The county went to great lengths to make sure that local consideration was given first for the construction of the facility. Hansen was impressed with the quality and efficiency of each of the local contractors used in the project.

No official move in date has been set as that will be determined by Sheriff Peterson and the state, however Hansen said that for the most part, the facility is about ready.

The facility is expected to last anywhere from 80 to 100 years if well maintained. According to Supervisor Terry Durby, this is a much needed addition to the county and the area.

Supervisor Mike Stensrud addressed the crowd that had assembled to tour the facility. He complimented everyone involved on the work involved in getting the project done.

A special plaque (pictured in our headline image) will be placed at the jail honoring not only the contractors, County Supervisors, County Auditor Karla Weiss, Sheriff Dave Peterson, and all others who were involved, but also the late Supervisor Willie Wubben who was a part of the inception of the project.

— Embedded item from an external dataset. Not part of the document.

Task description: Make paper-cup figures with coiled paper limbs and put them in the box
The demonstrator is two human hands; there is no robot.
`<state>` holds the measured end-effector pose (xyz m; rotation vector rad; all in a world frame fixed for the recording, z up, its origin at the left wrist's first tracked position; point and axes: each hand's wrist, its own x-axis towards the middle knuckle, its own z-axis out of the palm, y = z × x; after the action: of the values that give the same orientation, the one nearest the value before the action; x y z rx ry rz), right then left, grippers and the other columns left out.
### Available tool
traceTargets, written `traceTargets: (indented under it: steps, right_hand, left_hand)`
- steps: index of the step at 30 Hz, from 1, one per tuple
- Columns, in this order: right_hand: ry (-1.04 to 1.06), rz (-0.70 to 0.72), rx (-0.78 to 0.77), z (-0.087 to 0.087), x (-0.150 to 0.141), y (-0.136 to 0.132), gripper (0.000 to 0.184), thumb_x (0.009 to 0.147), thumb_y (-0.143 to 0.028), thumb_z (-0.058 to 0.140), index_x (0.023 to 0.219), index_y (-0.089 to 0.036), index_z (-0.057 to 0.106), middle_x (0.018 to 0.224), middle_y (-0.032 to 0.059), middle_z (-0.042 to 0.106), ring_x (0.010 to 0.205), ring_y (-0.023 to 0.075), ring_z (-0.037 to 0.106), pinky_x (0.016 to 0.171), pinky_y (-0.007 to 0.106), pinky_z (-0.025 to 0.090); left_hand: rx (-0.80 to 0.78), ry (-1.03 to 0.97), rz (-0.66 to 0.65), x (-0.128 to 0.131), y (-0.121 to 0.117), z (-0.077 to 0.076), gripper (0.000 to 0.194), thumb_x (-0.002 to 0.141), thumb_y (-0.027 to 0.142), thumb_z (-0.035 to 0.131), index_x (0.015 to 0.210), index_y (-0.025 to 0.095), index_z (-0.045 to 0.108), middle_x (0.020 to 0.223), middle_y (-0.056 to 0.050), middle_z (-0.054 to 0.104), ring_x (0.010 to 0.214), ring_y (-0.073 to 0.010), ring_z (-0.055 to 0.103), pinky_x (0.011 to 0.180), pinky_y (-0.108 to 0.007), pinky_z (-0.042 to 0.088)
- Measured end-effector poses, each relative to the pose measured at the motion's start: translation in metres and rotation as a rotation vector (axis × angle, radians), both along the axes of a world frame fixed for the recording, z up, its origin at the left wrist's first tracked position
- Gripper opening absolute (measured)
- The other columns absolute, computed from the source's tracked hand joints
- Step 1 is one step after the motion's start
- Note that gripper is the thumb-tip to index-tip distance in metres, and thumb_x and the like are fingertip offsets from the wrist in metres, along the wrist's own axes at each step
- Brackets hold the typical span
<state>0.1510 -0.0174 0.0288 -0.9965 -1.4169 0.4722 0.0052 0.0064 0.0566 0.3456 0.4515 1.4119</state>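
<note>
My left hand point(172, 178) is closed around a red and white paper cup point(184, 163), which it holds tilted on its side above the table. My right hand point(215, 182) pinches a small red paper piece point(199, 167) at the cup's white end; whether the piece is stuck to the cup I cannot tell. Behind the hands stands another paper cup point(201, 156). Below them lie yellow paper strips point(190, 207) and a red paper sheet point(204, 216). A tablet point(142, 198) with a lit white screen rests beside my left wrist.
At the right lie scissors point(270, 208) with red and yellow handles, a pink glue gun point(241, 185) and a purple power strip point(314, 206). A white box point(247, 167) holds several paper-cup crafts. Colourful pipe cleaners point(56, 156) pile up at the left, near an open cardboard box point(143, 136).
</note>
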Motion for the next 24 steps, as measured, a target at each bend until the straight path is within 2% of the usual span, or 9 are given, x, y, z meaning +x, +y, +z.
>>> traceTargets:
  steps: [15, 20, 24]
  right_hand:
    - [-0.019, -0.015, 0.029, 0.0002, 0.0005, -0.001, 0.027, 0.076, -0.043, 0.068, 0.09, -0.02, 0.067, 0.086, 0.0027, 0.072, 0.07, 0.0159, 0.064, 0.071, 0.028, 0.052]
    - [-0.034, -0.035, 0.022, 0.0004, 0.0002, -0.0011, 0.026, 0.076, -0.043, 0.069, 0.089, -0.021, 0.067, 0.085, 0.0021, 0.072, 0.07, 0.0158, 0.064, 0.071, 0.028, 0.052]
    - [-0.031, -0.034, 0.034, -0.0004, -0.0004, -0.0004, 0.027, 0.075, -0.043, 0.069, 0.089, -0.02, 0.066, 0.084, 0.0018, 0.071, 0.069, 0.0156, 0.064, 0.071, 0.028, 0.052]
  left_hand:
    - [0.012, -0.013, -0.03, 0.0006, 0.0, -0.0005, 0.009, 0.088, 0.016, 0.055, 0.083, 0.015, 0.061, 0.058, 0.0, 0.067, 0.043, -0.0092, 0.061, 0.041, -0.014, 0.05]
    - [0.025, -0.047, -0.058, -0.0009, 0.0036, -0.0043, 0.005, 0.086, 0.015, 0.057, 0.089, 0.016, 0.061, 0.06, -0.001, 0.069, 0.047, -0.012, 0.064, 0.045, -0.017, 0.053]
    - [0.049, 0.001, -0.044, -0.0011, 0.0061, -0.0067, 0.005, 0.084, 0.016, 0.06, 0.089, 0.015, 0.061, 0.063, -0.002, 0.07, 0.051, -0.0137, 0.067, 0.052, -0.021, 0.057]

The 911 Call Center. Some computer monitors still need to be installed. From here, 911 operators can see into every cell in the facility through the windows which are mirrored for the prisoners.


This is the Search Area Room where prisoners are cavity searched if necessary.


This is the decompression room. Here inmates with tuberculosis or other respiratory problems can be taken and housed. In case of visitors for the prisoner, a video phone is on the wall for use.


The room dedicated to storage and filing of evidence and personal belingings of inmates.


This is the Male General Population Cell where 8-10 prisoners can be housed at one time.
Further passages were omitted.